Alors que j'avais cru que s'en était fini, sans pour autant récupérer ses affaires Fleur m'avait tournée le dos, après quoi elle s'était précipitée dans le couloir et en la suivant, je l'avais vue se rapprocher d'un déclencheur d'alarme incendie avant d'appuyer dessus.
Sauf que contrairement à ce qui aurait été attendu, rien ne s'était passé comme prévu. Il n'y avait pas eu de ouin-ouin caractéristique. Que du silence qui à mesure qu'il s'était fait plus durable s'était aussi fait plus angoissant que jamais.

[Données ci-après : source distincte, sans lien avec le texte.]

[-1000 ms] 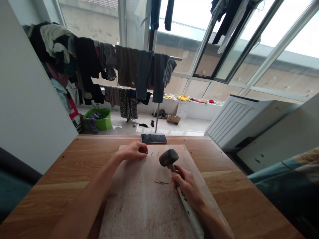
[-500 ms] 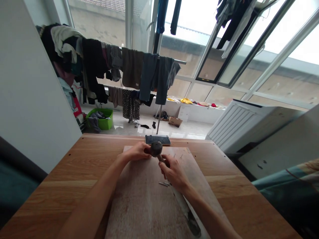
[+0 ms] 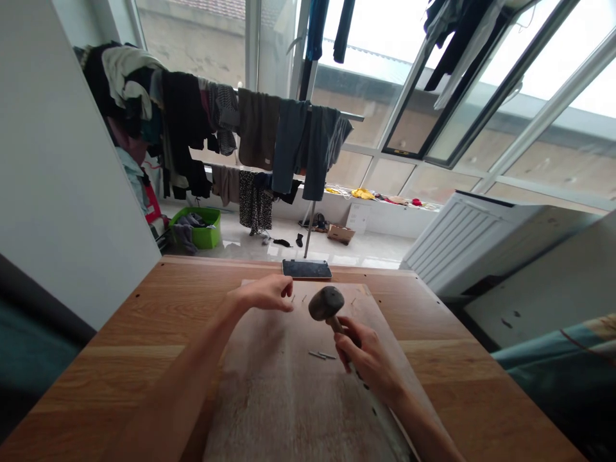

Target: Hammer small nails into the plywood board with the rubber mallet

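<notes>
The left hand [image 3: 269, 293] is unclenched, its thumb and forefinger parted beside an upright nail; whether they touch it, I cannot tell. The right hand [image 3: 363, 350] grips one mallet [image 3: 326, 303] by the handle, with the dark head raised in front of its fingers, between the two hands.

Three upright nails [image 3: 304, 298] can be counted: one at the left fingertips, one just right of it, and one beyond the right hand, past the mallet head, which may hide more. Nearer the wearer, left of the right hand, lie what look like three loose nails [image 3: 317, 355], close together.

Under both hands is one worn, pale-streaked board [image 3: 269, 404], flat on a brown wood-grain table [image 3: 110, 366]. One phone [image 3: 307, 269] lies ahead of the hands, near the table's far edge.

Past the left hand, clothes [image 3: 258, 128] hang from a rack above one green tub [image 3: 208, 237]. Straight ahead, one small cardboard box [image 3: 341, 233] sits on the pale floor [image 3: 240, 247]. Beyond the right hand stands a white ribbed unit [image 3: 445, 237], with windows behind.
</notes>
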`<state>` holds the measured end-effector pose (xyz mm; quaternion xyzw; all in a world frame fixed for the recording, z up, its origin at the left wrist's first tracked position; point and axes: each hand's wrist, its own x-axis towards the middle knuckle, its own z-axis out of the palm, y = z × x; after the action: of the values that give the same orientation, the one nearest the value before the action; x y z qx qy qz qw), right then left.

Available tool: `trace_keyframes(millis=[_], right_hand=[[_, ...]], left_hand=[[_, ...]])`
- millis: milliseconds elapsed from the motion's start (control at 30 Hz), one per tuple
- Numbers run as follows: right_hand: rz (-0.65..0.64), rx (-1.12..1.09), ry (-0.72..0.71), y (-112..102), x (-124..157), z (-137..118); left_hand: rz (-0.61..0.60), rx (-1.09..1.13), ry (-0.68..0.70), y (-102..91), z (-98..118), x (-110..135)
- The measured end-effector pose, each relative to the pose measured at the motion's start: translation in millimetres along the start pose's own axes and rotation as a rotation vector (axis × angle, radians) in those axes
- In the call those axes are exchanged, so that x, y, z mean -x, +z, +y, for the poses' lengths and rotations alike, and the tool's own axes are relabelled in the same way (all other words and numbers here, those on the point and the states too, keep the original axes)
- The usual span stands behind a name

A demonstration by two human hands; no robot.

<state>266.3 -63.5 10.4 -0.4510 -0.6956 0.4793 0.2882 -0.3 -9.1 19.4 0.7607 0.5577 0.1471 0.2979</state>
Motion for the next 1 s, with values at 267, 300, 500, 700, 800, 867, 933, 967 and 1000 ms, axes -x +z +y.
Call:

Mon amie et moi venions d'échanger un regard circonspect, quand un claquement sourd s'était fait entendre et la seconde qui avait suivie, Fleur avait porté jusqu'à son cou une main tremblante : l'endroit où une fléchette-seringue s'était plantée dans sa chair.
En la retirant d'un geste sec, mon amie s'était soudain mise à fixer au bout de ses doigts le petit projectile avant de lâcher dans un soupir.
- C'est quoi ce bordel !
Subitement fatiguée, Fleur s'était lentement effondrée en se retenant à moi, mais incapable que j'avais été de supporter tout son poids, je n'avais pu que l'accompagner dans sa chute en l'aidant à venir s'allonger sur le sol.
Lorsque j'avais redressé la tête pour regarder dans la perspective du couloir : là d'où était parti le tir, j'étais tout d'abord parvenue à distinguer la silhouette d'une personne qui portait une blouse blanche avant de découvrir qu'il s'agissait de Jeanne.
Armé d'un pistolet dont le canon était toujours pointé vers moi et mon amie, j'avais alors vu la scientifique le recharger d'un geste parfaitement maîtrisé ce qui m'avait laissé à penser qu'elle avait du suivre un entraînement militaire.
Sans parvenir à crier son nom pour l'arrêter et lui expliquer que nous étions celles qu'elle avait contactées, Jeanne m'avait déjà mise en joue pour tirer. La dernière chose dont je me souviens, c'est que sans m'en rendre compte j'avais rejoint Fleur sur le sol avant de venir m'allonger à son côté.
Maintenant que j'écris tout ça, je me rappelle qu'avant de sombrer dans un profond sommeil, d'avoir vu les yeux de mon amie ainsi clos et ses traits de visage parfaitement détendu m'avait donné l'impression que pour la première fois de sa vie elle avait peut-être trouvé la paix intérieure qu'elle avait toujours cherchée. Un faux semblant, puisque la suite des événements allait me prouver que ce serait tout le contraire.